Sent from my iPhone using Tapatalk[/quote]
i unload a thin strip millimeters away from my cut line without going too wide for efficiency. my brush and hands stay clean, over carpet i dont drip, over hardwood ill drip once or twice a day and if theres no floor ill drip a few more. i try and cut a little over 2 feet a dip


----------



## Eagle Cap Painter (Nov 14, 2016)

But cutting 2' per dip on a standard ~16LF door would be 8 dips, not 3 and a bit. 

Are you talking about painting the jamb only or the jamb and casing(s)? Is the door still up? Hinges? Are you implying that you don't use even a small drop? What kind of 2.5" brush are you using (Excalibur vs Ryan, for instance)? What kind of paint/additives/thinners? What are the environmental conditions?


----------



## Vylum (May 12, 2016)

wooster ultra pro firm. i dont cut over drops, use them when i roll of course. i dont thin paint unless priming new .


----------



## Lazerlnes (Sep 9, 2017)

I like to use the Purdy "Syntox" on my trim. I don't know how many dips but it holds a bit less paint than some others so I dip more but it has a sweet finish.


----------



## Vylum (May 12, 2016)

i mean cutting wall paint down one side of door trim


----------



## Lazerlnes (Sep 9, 2017)

Vylum said:


> i mean cutting wall paint down one side of door trim


 Ah my mistake


----------



## getrex (Feb 13, 2017)

Make a video and show us this magic of yours. 

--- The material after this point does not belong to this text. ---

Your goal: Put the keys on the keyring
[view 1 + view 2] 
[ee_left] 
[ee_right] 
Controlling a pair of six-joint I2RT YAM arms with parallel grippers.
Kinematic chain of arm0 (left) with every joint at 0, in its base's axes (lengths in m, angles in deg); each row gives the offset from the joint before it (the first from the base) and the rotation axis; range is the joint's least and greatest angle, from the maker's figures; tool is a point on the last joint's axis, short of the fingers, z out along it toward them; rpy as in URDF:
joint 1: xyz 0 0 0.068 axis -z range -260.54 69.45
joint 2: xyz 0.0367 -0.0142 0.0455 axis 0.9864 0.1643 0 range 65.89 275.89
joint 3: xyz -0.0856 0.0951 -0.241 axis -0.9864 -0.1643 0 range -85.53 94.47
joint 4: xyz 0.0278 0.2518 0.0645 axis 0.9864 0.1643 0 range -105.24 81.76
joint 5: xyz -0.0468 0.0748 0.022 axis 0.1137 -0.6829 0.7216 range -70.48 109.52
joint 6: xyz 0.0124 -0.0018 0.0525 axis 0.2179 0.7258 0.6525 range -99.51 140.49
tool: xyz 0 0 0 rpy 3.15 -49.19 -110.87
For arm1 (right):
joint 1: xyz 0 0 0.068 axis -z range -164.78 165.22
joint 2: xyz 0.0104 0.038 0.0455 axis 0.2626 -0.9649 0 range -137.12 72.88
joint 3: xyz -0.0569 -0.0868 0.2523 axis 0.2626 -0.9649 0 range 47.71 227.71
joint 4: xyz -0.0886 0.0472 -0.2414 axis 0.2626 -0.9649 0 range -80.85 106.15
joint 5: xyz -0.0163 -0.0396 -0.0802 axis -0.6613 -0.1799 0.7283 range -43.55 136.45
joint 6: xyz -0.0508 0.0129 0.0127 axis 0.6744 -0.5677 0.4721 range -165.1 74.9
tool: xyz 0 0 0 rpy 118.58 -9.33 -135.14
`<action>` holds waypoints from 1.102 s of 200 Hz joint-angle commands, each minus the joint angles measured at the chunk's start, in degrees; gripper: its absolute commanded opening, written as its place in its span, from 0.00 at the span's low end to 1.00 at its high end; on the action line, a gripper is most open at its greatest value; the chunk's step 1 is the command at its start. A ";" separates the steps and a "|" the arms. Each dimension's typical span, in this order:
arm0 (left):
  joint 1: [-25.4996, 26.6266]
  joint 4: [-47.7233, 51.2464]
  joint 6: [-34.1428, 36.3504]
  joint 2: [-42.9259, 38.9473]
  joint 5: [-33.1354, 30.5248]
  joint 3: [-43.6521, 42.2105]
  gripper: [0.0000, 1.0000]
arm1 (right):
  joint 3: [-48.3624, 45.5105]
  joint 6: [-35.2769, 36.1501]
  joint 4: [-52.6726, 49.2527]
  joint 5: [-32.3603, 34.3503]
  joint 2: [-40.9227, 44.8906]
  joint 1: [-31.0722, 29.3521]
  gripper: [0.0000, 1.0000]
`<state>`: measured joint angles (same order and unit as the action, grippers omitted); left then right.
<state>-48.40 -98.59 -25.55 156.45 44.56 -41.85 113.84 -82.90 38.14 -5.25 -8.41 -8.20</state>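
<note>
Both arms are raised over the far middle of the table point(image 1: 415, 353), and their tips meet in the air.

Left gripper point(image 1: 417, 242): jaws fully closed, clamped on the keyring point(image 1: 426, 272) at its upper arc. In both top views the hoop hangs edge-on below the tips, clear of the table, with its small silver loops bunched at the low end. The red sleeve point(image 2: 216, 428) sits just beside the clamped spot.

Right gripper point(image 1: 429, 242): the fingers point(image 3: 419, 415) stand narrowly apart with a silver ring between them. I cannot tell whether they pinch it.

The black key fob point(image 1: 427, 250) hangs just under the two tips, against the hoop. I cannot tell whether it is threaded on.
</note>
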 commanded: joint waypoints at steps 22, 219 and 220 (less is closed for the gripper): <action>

Btw, I have an intense hatred for that brush. I have one and every time I use it I want to chuck it as far as I can throw it.


----------



## Vylum (May 12, 2016)

getrex said:


> Make a video and show us this magic of yours.
> 
> Btw, I have an intense hatred for that brush. I have one and every time I use it I want to chuck it as far as I can throw it.


purdy guy? 

id need at least 100k to release my technique to the general public


----------



## Gwarel (May 8, 2012)

2.......followed by a mini roller.


----------



## getrex (Feb 13, 2017)

I mostly have Purdy and BM but the reason I don't like that particular Wooster is because within a month of owning it it had already started splitting and warping. Impossible to cut a line with after that. It may have been a dud to begin with but I found many other brushes that I like better.


----------



## CApainter (Jun 29, 2007)

You would have to know that you're applying the recommended WFT ( Wet Film Thickness) in order to estimate dip requirements. It could take anywhere from one to who knows how many, depending on the material solids.


----------



## 702robladd (Sep 14, 2017)

CApainter said:


> You would have to know that you're applying the recommended WFT ( Wet Film Thickness) in order to estimate dip requirements. It could take anywhere from one to who knows how many, depending on the material solids.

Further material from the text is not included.